* **Task statement**
All lines from the one with "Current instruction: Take" through the close of the records below are to be set down exactly, and no others.

* **Collected data entries**

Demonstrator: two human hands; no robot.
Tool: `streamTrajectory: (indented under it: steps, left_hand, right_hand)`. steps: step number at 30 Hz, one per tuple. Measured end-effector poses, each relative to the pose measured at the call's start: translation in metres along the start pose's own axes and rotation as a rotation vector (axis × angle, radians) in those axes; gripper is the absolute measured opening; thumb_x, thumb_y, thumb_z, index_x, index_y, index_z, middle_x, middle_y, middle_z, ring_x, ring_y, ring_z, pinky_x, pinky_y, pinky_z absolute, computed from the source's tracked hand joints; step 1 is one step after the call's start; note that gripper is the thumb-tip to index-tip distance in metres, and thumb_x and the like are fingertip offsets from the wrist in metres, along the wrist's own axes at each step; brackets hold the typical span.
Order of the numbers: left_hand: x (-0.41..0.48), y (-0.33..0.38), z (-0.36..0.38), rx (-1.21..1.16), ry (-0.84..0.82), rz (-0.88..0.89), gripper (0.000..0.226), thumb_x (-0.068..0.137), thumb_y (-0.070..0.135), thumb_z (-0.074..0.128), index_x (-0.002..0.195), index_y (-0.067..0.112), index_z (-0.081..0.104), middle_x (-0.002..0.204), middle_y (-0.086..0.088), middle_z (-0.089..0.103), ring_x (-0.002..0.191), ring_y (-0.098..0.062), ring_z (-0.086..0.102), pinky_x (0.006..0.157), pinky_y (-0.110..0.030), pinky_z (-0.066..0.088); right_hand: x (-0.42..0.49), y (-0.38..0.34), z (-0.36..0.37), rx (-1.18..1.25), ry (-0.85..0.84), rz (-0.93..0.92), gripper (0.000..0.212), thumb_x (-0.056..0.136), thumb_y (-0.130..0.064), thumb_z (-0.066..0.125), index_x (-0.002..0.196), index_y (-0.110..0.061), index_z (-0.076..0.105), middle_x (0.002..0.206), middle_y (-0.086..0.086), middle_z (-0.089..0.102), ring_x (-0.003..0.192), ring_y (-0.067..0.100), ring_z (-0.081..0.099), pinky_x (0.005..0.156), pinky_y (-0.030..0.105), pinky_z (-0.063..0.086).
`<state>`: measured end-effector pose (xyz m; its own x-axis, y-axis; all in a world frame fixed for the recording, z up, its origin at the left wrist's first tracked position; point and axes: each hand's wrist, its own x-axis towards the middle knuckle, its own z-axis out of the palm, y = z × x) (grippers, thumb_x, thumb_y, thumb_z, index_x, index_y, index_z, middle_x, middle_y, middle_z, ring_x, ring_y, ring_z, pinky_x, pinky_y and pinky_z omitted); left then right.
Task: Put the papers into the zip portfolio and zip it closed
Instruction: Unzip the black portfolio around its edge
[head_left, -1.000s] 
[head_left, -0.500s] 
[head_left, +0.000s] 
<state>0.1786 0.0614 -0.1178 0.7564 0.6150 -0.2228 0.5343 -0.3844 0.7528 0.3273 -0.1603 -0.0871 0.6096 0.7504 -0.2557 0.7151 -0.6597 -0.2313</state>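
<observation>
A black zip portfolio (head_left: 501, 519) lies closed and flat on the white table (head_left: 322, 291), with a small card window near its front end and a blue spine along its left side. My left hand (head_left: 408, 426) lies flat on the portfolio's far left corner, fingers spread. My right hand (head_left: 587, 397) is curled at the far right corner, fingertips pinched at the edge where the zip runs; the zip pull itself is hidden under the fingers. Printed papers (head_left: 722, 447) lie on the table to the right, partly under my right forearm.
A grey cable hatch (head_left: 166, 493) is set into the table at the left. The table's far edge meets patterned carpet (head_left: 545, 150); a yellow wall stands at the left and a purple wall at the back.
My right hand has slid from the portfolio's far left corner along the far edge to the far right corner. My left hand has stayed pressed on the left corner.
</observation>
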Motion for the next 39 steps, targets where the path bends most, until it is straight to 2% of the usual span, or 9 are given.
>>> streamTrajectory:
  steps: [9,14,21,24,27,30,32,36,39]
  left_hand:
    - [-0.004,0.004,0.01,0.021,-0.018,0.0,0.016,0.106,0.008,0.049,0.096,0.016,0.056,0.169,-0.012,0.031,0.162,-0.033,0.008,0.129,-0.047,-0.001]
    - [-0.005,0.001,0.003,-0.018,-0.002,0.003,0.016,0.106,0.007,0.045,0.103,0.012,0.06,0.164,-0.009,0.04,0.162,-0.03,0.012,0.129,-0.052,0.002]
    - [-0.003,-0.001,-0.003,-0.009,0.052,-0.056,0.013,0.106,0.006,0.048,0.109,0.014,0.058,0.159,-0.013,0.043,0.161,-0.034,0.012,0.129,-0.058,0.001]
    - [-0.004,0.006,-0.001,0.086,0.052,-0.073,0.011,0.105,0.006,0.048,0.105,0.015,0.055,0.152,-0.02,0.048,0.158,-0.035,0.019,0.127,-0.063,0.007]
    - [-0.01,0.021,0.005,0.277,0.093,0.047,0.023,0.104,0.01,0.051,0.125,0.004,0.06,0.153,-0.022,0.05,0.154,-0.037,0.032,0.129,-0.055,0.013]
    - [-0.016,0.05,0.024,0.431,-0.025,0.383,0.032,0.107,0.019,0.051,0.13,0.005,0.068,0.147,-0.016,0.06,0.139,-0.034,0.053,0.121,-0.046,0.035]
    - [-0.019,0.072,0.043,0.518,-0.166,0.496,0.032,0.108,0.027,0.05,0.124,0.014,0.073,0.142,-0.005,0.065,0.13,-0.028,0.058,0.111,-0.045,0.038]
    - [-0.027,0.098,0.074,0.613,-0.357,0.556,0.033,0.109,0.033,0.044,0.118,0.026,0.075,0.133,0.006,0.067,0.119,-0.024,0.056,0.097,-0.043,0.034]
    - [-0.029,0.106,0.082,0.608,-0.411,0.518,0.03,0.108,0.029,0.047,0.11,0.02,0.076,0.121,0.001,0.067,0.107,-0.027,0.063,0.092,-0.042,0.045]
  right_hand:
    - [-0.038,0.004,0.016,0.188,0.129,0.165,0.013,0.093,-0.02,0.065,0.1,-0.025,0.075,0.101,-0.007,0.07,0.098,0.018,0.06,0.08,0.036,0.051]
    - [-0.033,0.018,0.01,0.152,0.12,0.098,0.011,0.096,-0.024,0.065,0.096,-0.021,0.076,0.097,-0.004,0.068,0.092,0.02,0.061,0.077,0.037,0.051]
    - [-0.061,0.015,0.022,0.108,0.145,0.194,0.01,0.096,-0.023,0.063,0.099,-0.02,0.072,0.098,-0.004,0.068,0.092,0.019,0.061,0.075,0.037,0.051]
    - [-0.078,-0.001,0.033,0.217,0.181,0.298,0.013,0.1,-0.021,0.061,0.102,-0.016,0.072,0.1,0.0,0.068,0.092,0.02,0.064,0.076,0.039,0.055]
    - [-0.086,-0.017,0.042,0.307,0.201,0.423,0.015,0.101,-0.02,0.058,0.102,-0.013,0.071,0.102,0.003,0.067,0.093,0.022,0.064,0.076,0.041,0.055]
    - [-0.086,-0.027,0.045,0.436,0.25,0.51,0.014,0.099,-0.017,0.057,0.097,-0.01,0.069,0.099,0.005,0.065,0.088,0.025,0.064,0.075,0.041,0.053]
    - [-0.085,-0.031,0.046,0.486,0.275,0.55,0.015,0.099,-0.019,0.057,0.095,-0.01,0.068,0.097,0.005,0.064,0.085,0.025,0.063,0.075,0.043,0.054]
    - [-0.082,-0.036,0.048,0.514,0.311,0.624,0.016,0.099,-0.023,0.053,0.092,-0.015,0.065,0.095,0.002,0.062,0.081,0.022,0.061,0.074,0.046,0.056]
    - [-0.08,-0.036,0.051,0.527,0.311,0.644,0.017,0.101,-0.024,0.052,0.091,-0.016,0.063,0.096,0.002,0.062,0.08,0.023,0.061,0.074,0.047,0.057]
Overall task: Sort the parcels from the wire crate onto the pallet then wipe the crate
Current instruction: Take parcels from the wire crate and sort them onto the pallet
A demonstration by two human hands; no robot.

* **Result for this exercise**
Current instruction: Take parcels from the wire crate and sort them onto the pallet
A demonstration by two human hands; no robot.

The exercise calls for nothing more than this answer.